Ahichchhatra or Ahikhet (अहिच्छत्र, ) or Ahikshetra (अहिक्षेत्र, ), near the modern Ramnagar village in Aonla tehsil, Bareilly district in Uttar Pradesh, India, was the ancient capital of Northern Panchala, a northern Indian kingdom mentioned in the Mahabharata.

Most of the city was half a mile north-east of the modern village, with a large mound, popularly called the fort, two miles west of this. Several significant finds of sculpture, in both stone and (especially) terracotta of the early centuries CE, have been made at the site and are now in various museums. Excavations have uncovered nine strata, the lowest from before the 3rd century BCE and the latest from the 11th century CE.

The city appears to have reached its height during the period of the Gupta Empire. The region lacks sources of good stone and was a centre for making Indian pottery at various periods, and in the early CE the temples were decorated with unusually large terracotta relief panels and sculptures, many of very high quality.

== Names ==
The word Ahi means snake or Naga in Sanskrit. Nagas were a group of ancient people who worshiped serpents. The word khsetra means region in Sanskrit. This implies that Ahi-kshetra was a region of Nagas.

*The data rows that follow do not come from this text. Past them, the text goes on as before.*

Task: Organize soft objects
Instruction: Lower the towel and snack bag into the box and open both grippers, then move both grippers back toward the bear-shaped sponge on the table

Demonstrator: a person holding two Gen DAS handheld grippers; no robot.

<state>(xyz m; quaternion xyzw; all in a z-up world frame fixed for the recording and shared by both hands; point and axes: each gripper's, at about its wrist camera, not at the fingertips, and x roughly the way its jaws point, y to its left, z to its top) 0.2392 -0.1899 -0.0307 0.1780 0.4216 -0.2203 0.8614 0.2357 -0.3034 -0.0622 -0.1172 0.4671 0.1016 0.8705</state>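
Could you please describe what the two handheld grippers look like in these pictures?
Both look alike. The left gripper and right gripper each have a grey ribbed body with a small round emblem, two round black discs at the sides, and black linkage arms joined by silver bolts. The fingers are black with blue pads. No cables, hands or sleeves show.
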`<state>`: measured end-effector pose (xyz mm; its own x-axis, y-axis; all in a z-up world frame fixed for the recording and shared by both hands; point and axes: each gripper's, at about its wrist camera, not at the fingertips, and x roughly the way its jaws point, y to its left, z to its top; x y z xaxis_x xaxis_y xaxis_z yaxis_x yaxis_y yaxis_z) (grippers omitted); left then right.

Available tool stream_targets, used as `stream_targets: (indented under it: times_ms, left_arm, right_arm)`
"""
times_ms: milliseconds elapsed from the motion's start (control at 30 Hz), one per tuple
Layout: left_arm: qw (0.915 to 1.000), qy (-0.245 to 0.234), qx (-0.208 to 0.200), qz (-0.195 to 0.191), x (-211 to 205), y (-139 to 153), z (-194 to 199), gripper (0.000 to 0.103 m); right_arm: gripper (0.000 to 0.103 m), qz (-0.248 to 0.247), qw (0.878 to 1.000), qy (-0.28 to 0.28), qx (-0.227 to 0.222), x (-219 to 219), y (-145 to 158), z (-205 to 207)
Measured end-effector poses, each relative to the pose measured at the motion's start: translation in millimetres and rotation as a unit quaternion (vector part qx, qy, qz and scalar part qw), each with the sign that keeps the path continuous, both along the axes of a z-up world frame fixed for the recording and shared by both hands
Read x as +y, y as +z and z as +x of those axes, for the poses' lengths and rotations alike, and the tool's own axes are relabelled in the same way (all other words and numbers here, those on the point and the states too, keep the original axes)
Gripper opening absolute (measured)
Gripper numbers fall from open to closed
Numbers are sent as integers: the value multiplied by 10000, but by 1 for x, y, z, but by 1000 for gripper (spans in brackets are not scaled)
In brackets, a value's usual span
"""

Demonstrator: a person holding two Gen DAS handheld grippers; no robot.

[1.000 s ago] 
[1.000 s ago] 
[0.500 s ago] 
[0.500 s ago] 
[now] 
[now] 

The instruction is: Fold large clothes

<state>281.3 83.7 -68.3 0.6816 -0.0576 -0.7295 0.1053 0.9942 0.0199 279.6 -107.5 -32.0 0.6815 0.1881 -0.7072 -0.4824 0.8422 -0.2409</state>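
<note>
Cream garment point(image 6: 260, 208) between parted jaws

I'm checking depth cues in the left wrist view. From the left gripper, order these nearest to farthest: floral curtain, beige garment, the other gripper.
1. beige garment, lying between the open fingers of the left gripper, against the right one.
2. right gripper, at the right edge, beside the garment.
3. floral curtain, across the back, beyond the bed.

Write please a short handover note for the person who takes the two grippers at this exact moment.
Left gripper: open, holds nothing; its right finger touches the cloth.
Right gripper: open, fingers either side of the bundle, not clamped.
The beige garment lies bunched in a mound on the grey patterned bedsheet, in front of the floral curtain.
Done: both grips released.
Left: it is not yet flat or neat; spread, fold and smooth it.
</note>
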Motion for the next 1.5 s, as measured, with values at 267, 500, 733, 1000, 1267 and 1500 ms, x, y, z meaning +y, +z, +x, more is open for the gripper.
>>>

Vividha Tirtha Kalpa, composed by Jain Acharya Jinaprabha Suri in the 14th century CE, mentions Samkhyāvatǐ as the earlier name of Ahichchhatra and describes two Jain temples dedicated to Parshvanatha in the area. Ahikshetra is mentioned as Shankavai Samkhyavati in Vividhatirthakalpa.

== History ==
According to Jain Tradition, the history of Ahichchhatra traditionally starts from the period of 1st Tirthankara Rishabhanatha. It was visited by all 24 Tirthankaras. Ahichchhatra is believed to be the place where Parshvanatha, the 23rd Tirthankar of Jainism, attained Kevala Jnana (omniscience).

Ahichchhatra was one of the sixteen Mahajanapadas. Several ancient Jain āyāgapaṭa were excavated from this site, including the famous Nāṃdighoṣa āyāgapaṭa dated early c. 15 CE. 27 Jain inscriptions discovered here bear dates prior to 100 CE.

Alois Anton Führer excavated a Jain temple constructed during the reign of Indo-Scythians dynasty, enhrining idols from 96—152 CE. A number of Jain temples were discovered by Alexander Cunningham during excavation. Many idols, stupas and pillars from the Kushan and Gupta periods have been discovered in Ahichchhatra.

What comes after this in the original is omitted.